[DESCRIPTION OF THE TASK]
Among the entries below, find the lines with "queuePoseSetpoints" and copy them.

****************

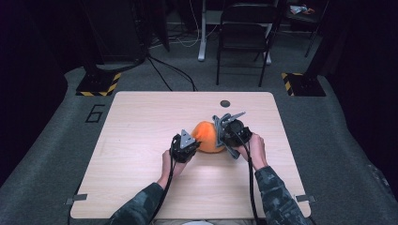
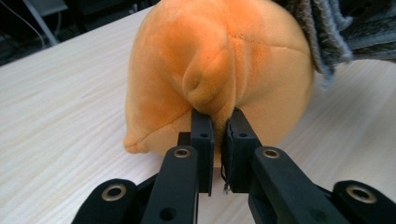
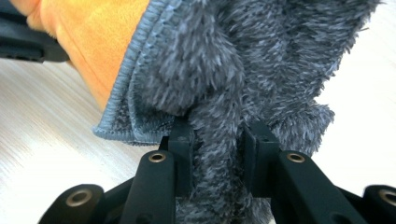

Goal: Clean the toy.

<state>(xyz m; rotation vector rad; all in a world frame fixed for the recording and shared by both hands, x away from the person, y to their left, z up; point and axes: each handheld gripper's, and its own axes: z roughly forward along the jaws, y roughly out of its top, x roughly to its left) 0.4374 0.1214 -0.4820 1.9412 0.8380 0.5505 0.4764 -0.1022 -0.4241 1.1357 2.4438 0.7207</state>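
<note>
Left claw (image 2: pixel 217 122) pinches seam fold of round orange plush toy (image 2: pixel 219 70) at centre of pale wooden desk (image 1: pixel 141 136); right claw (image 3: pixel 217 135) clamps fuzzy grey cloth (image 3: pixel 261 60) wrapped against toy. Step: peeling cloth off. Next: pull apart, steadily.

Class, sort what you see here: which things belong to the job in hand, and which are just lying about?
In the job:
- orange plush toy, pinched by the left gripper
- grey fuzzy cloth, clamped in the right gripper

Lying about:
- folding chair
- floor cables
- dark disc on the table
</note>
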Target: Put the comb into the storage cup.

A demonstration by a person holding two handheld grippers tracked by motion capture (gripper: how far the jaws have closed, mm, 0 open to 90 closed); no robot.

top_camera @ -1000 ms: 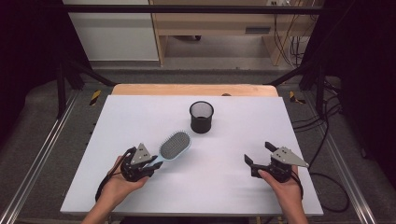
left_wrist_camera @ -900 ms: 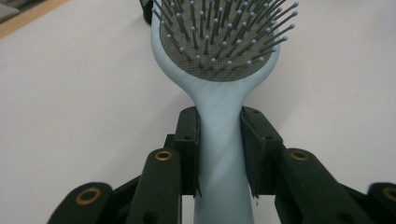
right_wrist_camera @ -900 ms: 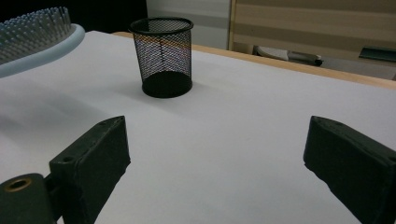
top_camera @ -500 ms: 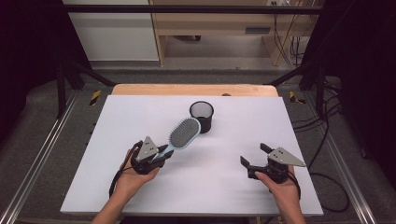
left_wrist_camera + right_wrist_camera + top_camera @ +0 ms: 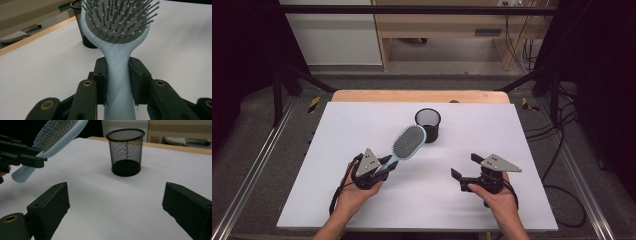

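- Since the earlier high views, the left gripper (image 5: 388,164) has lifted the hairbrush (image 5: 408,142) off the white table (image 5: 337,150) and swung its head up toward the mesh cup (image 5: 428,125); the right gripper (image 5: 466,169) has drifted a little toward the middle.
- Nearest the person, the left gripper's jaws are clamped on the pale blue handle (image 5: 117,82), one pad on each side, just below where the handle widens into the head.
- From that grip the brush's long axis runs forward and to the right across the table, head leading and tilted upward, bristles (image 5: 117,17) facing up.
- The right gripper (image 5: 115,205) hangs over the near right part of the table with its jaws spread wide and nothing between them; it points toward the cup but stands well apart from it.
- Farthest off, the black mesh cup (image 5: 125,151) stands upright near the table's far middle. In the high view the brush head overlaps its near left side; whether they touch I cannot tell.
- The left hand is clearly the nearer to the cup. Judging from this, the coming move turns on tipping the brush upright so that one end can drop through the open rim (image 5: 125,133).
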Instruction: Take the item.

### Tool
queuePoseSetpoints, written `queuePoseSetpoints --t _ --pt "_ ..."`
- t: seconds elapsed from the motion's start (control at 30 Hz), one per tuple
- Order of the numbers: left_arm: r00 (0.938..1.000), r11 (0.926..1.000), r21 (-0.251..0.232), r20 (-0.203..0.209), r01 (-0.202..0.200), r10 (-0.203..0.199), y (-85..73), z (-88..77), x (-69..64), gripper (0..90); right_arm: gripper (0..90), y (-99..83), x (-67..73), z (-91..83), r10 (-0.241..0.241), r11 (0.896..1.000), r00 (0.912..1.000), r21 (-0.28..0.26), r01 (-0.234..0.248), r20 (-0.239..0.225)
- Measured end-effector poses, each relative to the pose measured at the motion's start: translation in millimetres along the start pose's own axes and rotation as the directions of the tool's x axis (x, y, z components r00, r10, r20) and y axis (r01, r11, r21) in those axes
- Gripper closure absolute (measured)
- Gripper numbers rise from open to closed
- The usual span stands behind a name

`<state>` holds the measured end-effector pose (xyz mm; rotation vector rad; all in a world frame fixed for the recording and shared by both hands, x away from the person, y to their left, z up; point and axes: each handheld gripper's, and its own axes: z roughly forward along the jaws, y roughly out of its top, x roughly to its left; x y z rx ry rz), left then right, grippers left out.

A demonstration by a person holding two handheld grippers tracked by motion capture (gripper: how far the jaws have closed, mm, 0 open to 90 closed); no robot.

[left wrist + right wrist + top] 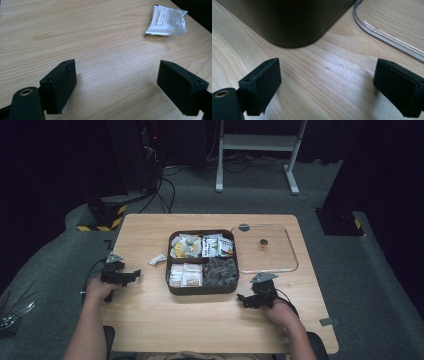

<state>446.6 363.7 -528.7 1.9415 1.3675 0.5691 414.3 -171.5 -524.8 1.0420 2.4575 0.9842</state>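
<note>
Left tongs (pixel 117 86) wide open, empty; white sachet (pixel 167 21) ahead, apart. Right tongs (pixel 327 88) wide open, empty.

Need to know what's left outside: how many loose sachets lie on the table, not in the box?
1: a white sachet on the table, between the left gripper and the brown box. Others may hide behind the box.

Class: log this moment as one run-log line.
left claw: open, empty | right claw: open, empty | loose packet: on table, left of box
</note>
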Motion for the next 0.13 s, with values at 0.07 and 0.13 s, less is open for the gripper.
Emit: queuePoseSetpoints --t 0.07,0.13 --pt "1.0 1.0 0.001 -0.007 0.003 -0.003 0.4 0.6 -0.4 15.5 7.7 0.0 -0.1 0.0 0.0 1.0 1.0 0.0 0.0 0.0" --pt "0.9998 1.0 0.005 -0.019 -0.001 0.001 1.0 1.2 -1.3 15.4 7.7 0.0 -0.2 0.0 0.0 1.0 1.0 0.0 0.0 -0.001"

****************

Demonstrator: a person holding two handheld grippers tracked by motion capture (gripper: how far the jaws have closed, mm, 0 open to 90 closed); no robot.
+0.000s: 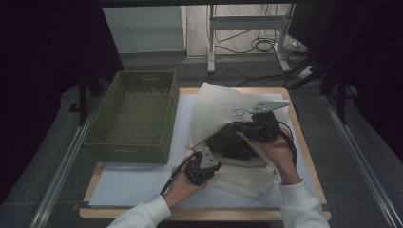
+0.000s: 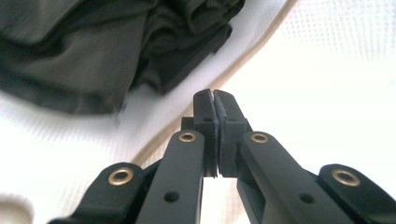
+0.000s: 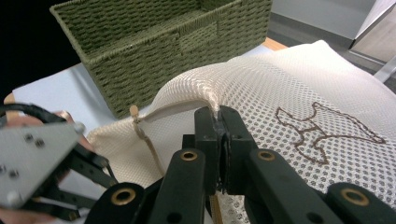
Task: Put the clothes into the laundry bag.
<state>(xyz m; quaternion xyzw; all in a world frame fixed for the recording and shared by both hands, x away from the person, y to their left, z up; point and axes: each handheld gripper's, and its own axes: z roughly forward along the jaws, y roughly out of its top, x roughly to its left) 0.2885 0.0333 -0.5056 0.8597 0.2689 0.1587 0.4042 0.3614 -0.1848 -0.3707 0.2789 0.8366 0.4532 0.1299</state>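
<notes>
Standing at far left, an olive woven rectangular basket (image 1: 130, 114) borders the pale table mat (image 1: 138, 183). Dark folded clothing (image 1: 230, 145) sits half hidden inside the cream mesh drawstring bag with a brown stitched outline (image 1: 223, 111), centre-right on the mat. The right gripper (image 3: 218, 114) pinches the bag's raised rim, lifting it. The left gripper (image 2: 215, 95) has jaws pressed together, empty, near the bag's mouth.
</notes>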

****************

[ANSWER TO THE EXERCISE]
queuePoseSetpoints, written `queuePoseSetpoints --t _ --pt "_ ..."`
Emit: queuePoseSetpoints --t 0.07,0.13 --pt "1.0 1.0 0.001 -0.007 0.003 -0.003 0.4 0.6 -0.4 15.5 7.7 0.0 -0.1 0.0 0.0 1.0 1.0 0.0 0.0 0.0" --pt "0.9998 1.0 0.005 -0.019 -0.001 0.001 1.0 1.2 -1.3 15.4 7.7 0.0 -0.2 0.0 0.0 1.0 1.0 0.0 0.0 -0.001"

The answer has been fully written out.